Reading earlier comments in this community made me consider documenting the workings of my homelab to some extent, ie. docker configuration, credentials, ports and links of my services. I’ve tried to make it consistent and organised but it still feels half baked and insufficient. Everyone suggests documenting everything you do in your homelab but don’t state how. Since I’ve hardly had experience running my own server, I would really appreciate observing the blueprint of some other fellow selfhoster for copying or taking inspiration from rather than considering documentation to be ‘left as an exercise for the reader’.
Edit: I already have a note-taking solution with me. What I wish to ask is to know what needs to be documented and what the structure of the documentation should be to accommodate the information.
I’ve got a bunch of notes in Trilium.
I have a note for each service with the docker compose file, notes on backups, any weirdness with the setup, and when I update each service. I use Trilium as a crappy version control for the compose file.
I also have a note for the initial setup of my server (mostly setting up docker, setting up mergerfs and snapraid).
Other than that, I have one note for each device for my setup. (Wifi AP, OPNsense router, switch, etc) That I populate with random crap I might need to know later.
I believe it is traditional to do so written in blood in the style of an apocalypse log, dealer’s choice for who’s blood. Make sure it’s disjointed and nearly incomprehensible, but that everything is there.
Bonus points if you print the config files and write your documentation on them after stapling them to the walls
three, maybe four things:
- as mentioned: Obsidian. i pay for Sync cuz i like the product and want them to succeed and want reliable offsite backups and conflict resolution. use a ton of links and tags. i’ve been into using DataView to make tables of IoT devices, services, todo items, etc based on tags and other YAML frontmatter.
- chezmoi. manages my dotfiles so my machines are consistent. i have scripts that are heavily commented that show how to access MQTT, how to read and parse logs from journald, how to inspect my network, etc. i do think of them as code as documentation, even if they’re also just convenient.

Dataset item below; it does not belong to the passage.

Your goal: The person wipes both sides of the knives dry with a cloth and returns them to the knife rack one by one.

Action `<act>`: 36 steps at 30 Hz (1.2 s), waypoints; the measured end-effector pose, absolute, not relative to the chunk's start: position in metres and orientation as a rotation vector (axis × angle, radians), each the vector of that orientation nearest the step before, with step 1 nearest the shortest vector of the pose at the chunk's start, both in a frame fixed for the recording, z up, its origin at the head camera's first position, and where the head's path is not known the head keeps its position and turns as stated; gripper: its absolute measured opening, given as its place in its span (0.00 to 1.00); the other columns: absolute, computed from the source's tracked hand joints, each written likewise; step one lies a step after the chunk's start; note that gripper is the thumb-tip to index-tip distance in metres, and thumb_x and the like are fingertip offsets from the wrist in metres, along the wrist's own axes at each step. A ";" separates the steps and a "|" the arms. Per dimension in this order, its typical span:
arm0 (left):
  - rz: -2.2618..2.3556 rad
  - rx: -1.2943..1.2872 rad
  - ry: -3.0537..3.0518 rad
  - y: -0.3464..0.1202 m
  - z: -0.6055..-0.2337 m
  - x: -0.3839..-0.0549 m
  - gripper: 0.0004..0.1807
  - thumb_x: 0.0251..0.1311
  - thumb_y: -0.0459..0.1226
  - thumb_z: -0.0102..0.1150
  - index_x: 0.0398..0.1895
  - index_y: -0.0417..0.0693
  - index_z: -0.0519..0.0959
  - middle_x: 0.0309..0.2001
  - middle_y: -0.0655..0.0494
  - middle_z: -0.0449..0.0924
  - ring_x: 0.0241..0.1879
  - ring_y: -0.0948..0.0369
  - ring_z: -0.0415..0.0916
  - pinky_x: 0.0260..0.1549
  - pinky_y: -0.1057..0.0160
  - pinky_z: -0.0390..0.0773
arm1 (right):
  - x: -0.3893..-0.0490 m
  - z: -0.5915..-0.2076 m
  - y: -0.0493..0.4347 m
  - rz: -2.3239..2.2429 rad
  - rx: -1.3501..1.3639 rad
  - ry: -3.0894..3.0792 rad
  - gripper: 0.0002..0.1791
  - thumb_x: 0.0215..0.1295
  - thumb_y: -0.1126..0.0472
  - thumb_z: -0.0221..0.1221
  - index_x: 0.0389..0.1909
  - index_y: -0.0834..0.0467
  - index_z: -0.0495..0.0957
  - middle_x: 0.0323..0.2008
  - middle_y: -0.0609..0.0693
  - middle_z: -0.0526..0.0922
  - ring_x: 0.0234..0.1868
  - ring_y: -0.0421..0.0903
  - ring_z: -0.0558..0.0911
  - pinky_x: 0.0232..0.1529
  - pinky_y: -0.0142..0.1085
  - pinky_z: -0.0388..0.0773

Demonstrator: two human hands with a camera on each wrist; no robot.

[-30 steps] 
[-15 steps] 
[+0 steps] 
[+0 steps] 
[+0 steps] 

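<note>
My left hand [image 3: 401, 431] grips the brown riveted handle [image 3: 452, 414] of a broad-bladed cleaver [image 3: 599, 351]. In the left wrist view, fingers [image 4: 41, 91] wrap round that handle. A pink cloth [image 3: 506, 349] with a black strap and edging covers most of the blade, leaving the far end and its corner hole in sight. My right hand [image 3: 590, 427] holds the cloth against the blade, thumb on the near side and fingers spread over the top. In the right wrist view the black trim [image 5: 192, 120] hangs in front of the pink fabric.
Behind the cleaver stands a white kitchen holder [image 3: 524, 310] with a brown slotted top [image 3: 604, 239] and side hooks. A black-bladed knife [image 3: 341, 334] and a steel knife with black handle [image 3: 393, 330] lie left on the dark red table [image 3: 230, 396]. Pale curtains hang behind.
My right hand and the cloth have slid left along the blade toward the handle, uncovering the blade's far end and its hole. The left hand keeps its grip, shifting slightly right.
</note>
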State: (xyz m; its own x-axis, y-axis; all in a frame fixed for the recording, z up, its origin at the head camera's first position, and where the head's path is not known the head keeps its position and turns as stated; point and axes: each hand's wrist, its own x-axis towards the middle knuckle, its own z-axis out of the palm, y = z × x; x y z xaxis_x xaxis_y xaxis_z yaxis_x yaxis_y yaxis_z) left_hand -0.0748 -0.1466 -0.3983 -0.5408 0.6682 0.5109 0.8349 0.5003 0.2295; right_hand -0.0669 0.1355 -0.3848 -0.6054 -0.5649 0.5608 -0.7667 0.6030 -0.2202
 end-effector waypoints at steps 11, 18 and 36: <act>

- NixOS. this has been my code as config as documentation silver bullet. i use it as a replacement for Docker, k8s, Ansible, etc as it contains definitions for my machines and all the services and configuration they run, including any package dependencies and user configurations. no more statting an assortment of files to figure out the state of the system. it’s in
flake.nix - honorable mention to git and whatever git hosting provider is not on your network. track your work over time, and you’ll thank yourself when things go wrong.
some things are resistant to documentation and have a lot of stateful components (HomeAssitant is my biggest problem child from an infra perspective), but mainly being in that graph mindset of “how would i find a path here if i forgot where this was” helps a lot
I write homelab docs mostly for user guidance like onboarding, login, and service-specific stuff. This helps me better design for people by putting myself in their shoes, and should act as a reference document for any member to come back to.
Previously I built an Mkdocs-Material website with a nice subdomain for it, but since the project went on maintenance mode, I’m gonna migrate all docs back to a Forgejo wiki since it’s just Markdown anyways. I also run an issue tracker there, to manage the homelab’s roadmaps and features since it’s still evolving.
I find this approach benefiting compared to just documenting code. I’m not an IaC person yet, but I hope when I am, the playbooks should describe themselves for the nitty-gritty stuff anyways. I do write some infra notes for myself and perhaps to onboard maintainers, but most homelab developments happen in the issue tracker itself. The rest I try to keep it simple enough for an individual to understand
You’re on the right track. Like everything else in self-hosting you will learn and develop new strategies and scale things up to an appropriate level as you go and as your homelab grows. I think the key is to start with something immediately achievable, and iterate fast, aiming for continuous improvement.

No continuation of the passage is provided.